Monolithic Architecture
Separate functions such as user interfaces, data input and output, data processing and error handling are all integrated in a monolithic architecture. Software began modularizing these functions into loosely-coupled, independent modules long before the term “SOA” was ever used, simply because it’s good engineering practice.
SOA
The use of SOAs began around 1999 as part of Web 2.0. However, it didn’t receive popular recognition as a distinct architectural style the web became a practical interface for enterprise software, around 2003. This development allowed web clients to interact with server-side proxies, which could then leverage the resources of multiple modules.
Microservices Architecture
SOA’s granularity has become finer over time, as software architects have continued to narrow the scope of services. This process was largely impractical with the first-generation SOA tools and infrastructure available in the early 2000s. However, advances in cloud computing such as improved server virtualization and Platform-as-a-Service (PaaS) have greatly facilitated the process of managing individual services.
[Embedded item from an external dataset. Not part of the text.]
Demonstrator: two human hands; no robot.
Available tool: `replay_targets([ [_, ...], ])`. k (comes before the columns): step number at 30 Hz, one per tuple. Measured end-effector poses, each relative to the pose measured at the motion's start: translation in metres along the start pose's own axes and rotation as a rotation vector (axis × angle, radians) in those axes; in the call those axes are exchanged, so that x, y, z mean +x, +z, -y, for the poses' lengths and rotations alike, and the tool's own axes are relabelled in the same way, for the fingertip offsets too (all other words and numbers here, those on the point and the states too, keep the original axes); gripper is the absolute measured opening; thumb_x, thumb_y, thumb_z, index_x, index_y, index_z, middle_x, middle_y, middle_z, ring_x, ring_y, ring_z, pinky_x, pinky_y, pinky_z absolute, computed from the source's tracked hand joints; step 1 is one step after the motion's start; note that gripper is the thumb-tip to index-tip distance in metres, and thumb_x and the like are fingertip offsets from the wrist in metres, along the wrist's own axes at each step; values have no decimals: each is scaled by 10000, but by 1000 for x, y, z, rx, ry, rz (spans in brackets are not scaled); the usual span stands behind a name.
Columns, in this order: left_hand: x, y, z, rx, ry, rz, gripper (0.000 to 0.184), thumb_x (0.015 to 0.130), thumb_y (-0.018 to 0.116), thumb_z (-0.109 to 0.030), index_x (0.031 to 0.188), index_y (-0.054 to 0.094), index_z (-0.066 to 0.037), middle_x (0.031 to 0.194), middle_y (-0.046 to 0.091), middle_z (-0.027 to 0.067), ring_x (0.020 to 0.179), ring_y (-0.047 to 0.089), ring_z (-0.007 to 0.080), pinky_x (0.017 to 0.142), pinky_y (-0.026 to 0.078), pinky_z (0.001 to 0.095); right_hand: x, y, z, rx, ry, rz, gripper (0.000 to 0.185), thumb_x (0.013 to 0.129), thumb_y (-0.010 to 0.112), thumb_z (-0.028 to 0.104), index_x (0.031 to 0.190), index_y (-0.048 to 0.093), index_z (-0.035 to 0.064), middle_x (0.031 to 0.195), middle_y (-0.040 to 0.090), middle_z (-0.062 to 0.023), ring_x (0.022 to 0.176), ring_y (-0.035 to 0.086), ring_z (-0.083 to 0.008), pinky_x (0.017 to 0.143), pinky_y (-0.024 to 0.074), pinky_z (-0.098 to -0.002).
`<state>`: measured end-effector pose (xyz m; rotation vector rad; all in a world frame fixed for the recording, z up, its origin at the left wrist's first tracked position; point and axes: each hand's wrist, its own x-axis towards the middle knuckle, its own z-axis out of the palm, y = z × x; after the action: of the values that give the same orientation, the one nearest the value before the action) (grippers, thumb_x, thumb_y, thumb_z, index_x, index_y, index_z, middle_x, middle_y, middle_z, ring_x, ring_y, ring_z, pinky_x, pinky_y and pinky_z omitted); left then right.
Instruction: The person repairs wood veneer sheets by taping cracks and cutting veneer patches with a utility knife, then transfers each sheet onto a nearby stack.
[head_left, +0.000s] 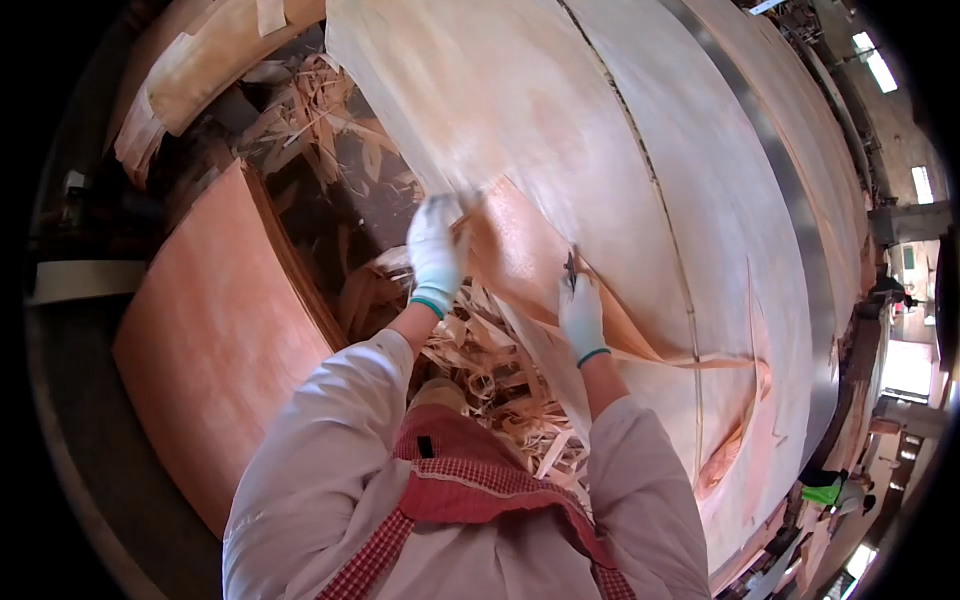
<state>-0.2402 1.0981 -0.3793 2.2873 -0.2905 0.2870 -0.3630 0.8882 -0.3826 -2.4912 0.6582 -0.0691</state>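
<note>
My left hand [437,250], in a white glove with a teal cuff, is blurred at the fingers. It is closed at the left edge of an orange-tan piece of wood veneer [515,240], which lies partly raised over a large pale veneer sheet [520,110]. To its right, my right hand [581,318], gloved the same way, is closed around a small dark knife-like tool [571,268]. The tool's tip points away from me beside the piece's right edge; its exact kind is too small to tell. A narrow torn strip [700,361] trails rightward across the sheet.
Left of me stands a stack of reddish veneer sheets [220,330]. Veneer scraps [490,370] litter the floor between stack and sheet. A dark seam [640,140] and a grey metal band [790,190] cross the work surface. Another person [845,493] is far off at right.
</note>
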Motion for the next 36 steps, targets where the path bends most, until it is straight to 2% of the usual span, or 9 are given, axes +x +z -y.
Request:
replay_targets([
  [3, 21, 45, 4, -46, 508, 120, 324, 782, 586, -101, 1103, 581, -55, 1182, 565, 152, 1133, 513, 350, 986, 404, 424, 3, 3, -2, -193, -112, -43, 341, 960, 467, 351, 906, 519, 19, 852, 594, -231, 843, 604, -439, 708, 480, -501],
  [4, 19, 63, 8, -75, 529, 156, 265, 804, 543, -58, 1066, 582, -53, 1175, 563, 147, 1116, 525, 333, 975, 419, 409, 3, -1, 9, -313, -87, -12, 321, 959, 457, 338, 909, 522, 27, 830, 609, -210, 794, 617, -424, 690, 493, -503],
  [9, 18, 85, 17, -275, 310, 211, 307, 822, 530, -55, 1126, 568, -52, 1214, 552, 146, 1140, 520, 315, 973, 428, 371, 24, 20, 66, -582, -111, 187, 193, 928, 436, 246, 904, 514, 71, 707, 666, -126, 601, 658, -348, 566, 519, -499],
  [14, 22, 83, 11, -367, 192, 208, 379, 843, 516, -34, 1221, 539, -56, 1247, 542, 142, 1151, 512, 326, 986, 419, 392, 59, 69, 88, -485, -42, 162, 174, 912, 428, 213, 942, 506, 60, 721, 671, -167, 661, 671, -356, 591, 520, -503],
  [20, 18, 85, 7, -161, 296, 225, 475, 809, 643, -207, 1241, 519, -52, 1311, 504, 136, 1201, 465, 337, 1023, 383, 400, 11, 41, 53, -553, 52, 232, 178, 915, 456, 252, 992, 501, 98, 745, 677, -145, 680, 673, -350, 591, 523, -492],
  [23, 18, 84, 7, -155, 293, 241, 518, 794, 670, -277, 1237, 521, -53, 1329, 489, 130, 1215, 450, 337, 1021, 379, 418, 21, -3, 15, -643, -200, 395, 188, 917, 474, 286, 996, 507, 118, 740, 674, -134, 673, 675, -332, 551, 517, -480],
  [27, 17, 86, 10, -133, 283, 262, 546, 782, 679, -290, 1246, 513, -55, 1337, 484, 129, 1215, 452, 340, 1025, 375, 419, 18, -79, -55, -870, -147, 496, 190, 921, 499, 318, 974, 518, 136, 729, 666, -132, 656, 668, -321, 545, 509, -471],
  [30, 23, 83, 5, -132, 276, 284, 586, 769, 688, -296, 1268, 493, -57, 1347, 474, 129, 1219, 448, 343, 1031, 371, 421, 17, -77, -58, -656, -276, 325, 183, 926, 499, 316, 968, 524, 140, 727, 663, -125, 638, 659, -319, 554, 511, -467],
  [36, 24, 79, -2, -112, 193, 354, 707, 703, 713, -168, 1336, 417, -63, 1367, 444, 121, 1269, 407, 320, 1074, 333, 402, 99, 21, 65, -801, -652, 114, 80, 861, 528, 183, 926, 564, 154, 703, 635, -32, 628, 660, -242, 511, 515, -421],
])
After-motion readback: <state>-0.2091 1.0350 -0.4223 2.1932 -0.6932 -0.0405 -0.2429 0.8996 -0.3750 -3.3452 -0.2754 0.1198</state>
Learn more about benefits of Microservices Architecture
Role of Microservices Architecture in DevOps and CI/CD
Microservices also fit in well with the DevOps ideal of making functional changes to enterprise software with small teams. The ability to easily scale microservices without impacting the rest of the system is another significant benefit for a DevOps environment. Microservices also create modules with plug-and-play functionality already built into them, allowing CI/CD pipelines to maintain their flow of deployments. Furthermore, the high degree of containerization for these modules also makes them system agnostic, meaning they run on any system.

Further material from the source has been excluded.